--- WHAT IS BEING ASKED ---
Your reply should reproduce the data below without a single alteration, apart from dropping the images.

=== EXTRACTED INFORMATION ===

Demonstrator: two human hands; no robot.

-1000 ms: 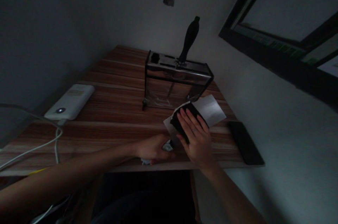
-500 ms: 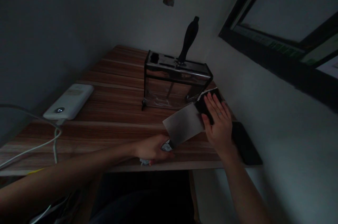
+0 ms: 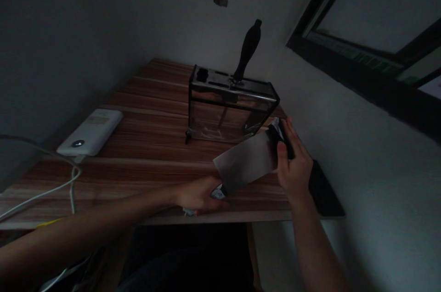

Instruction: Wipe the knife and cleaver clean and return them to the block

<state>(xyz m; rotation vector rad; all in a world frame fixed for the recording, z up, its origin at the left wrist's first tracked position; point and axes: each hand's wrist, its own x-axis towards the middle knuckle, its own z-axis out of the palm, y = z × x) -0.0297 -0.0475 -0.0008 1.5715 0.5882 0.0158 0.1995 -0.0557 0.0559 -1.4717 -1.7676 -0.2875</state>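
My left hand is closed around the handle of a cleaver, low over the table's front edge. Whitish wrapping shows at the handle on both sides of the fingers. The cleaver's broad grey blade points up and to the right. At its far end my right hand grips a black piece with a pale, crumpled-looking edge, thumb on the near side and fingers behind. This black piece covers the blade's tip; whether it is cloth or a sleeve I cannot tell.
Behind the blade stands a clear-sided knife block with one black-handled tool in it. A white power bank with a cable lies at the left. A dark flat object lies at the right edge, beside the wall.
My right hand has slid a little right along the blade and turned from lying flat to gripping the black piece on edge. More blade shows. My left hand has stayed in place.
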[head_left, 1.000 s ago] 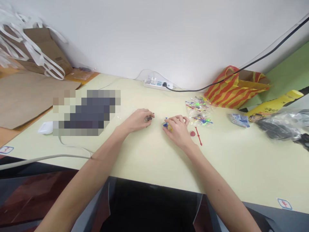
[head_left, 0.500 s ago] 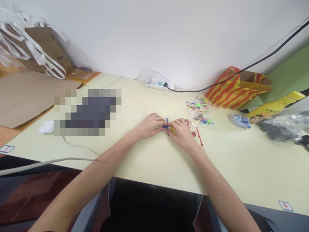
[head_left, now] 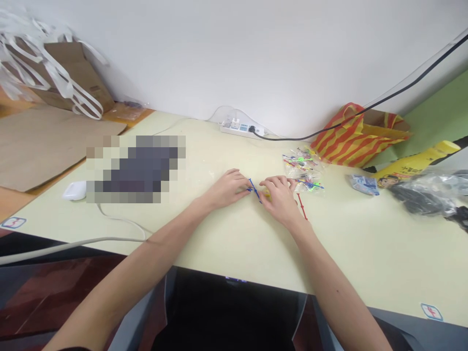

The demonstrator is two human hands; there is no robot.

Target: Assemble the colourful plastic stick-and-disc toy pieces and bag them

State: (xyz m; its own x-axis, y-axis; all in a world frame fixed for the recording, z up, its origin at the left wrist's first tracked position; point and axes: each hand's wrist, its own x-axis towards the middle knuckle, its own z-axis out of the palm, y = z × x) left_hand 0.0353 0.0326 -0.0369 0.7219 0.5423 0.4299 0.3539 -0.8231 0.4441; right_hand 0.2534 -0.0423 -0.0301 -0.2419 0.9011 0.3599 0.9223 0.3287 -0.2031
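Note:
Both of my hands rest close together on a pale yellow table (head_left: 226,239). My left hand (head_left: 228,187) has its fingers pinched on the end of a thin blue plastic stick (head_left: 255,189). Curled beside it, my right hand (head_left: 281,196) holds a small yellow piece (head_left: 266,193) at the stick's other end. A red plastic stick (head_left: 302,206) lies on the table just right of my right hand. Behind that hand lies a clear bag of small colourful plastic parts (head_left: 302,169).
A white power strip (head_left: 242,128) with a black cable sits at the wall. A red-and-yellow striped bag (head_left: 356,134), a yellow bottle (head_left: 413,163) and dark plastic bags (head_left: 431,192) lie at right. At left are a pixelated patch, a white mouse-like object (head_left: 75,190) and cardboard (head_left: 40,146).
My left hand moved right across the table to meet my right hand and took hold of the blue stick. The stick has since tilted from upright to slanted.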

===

--- SOLUTION FOR THIS EXERCISE ---
Demonstrator: two human hands; no robot.

-1000 ms: 
-500 ms: 
+0 ms: 

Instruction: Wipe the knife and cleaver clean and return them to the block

<state>(xyz m; rotation vector rad; all in a world frame fixed for the recording, z up, its origin at the left wrist's first tracked position; point and axes: each hand's wrist, its own x-axis towards the middle knuckle, its own z-axis out of the palm, y = z × x) -0.0297 -0.0475 -0.0008 1.5715 0.5882 0.0158 0.1995 -0.0557 0.0559 -1.4717 -1.7676 -0.2875</state>
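My left hand is closed around the handle of a cleaver, low over the table's front edge. Whitish wrapping shows at the handle on both sides of the fingers. The cleaver's broad grey blade points up and to the right. At its far end my right hand grips a black piece with a pale, crumpled-looking edge, thumb on the near side and fingers behind. This black piece covers the blade's tip; whether it is cloth or a sleeve I cannot tell.
Behind the blade stands a clear-sided knife block with one black-handled tool in it. A white power bank with a cable lies at the left. A dark flat object lies at the right edge, beside the wall.
My right hand has slid a little right along the blade and turned from lying flat to gripping the black piece on edge. More blade shows. My left hand has stayed in place.
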[head_left, 1.000 s ago] 
[head_left, 0.500 s ago] 
[head_left, now] 

The demonstrator is two human hands; there is no robot.

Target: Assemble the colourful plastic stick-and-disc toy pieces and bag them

State: (xyz m; its own x-axis, y-axis; all in a world frame fixed for the recording, z up, its origin at the left wrist's first tracked position; point and axes: each hand's wrist, its own x-axis towards the middle knuckle, its own z-axis out of the palm, y = z × x) left_hand 0.0353 0.0326 -0.0369 0.7219 0.5423 0.4299 0.3539 -0.8231 0.4441; right_hand 0.2534 -0.0423 -0.0301 -0.2419 0.9011 0.3599 0.9223 0.3287 -0.2031
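Note:
Both of my hands rest close together on a pale yellow table (head_left: 226,239). My left hand (head_left: 228,187) has its fingers pinched on the end of a thin blue plastic stick (head_left: 255,189). Curled beside it, my right hand (head_left: 281,196) holds a small yellow piece (head_left: 266,193) at the stick's other end. A red plastic stick (head_left: 302,206) lies on the table just right of my right hand. Behind that hand lies a clear bag of small colourful plastic parts (head_left: 302,169).
A white power strip (head_left: 242,128) with a black cable sits at the wall. A red-and-yellow striped bag (head_left: 356,134), a yellow bottle (head_left: 413,163) and dark plastic bags (head_left: 431,192) lie at right. At left are a pixelated patch, a white mouse-like object (head_left: 75,190) and cardboard (head_left: 40,146).
My left hand moved right across the table to meet my right hand and took hold of the blue stick. The stick has since tilted from upright to slanted.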

This output is complete, and the exercise is done.